TO DO - From the first line to the last, output the data exactly as it stands, minus its pictures.

DATA EXCERPT -

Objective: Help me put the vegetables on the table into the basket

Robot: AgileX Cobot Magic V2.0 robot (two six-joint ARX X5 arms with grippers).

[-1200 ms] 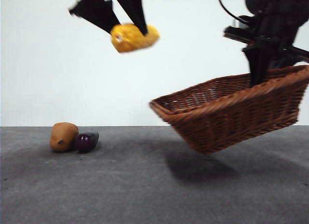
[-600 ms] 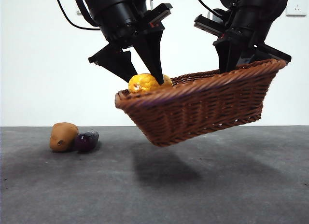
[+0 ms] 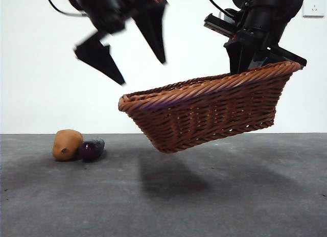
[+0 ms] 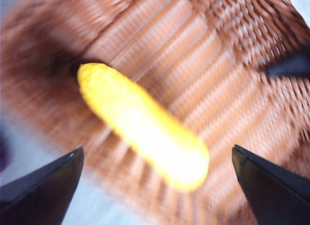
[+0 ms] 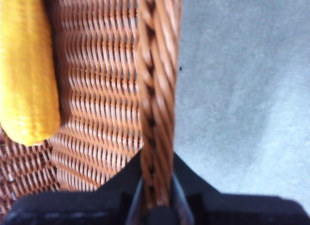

RESPONSE -
Objective: Help me put the vegetables on the table into the basket

Robot: AgileX Cobot Magic V2.0 robot (two six-joint ARX X5 arms with grippers).

[-1200 ms] 
[-600 ms] 
[+0 ms] 
[+0 ms] 
[+0 ms] 

What came before is the finished answer.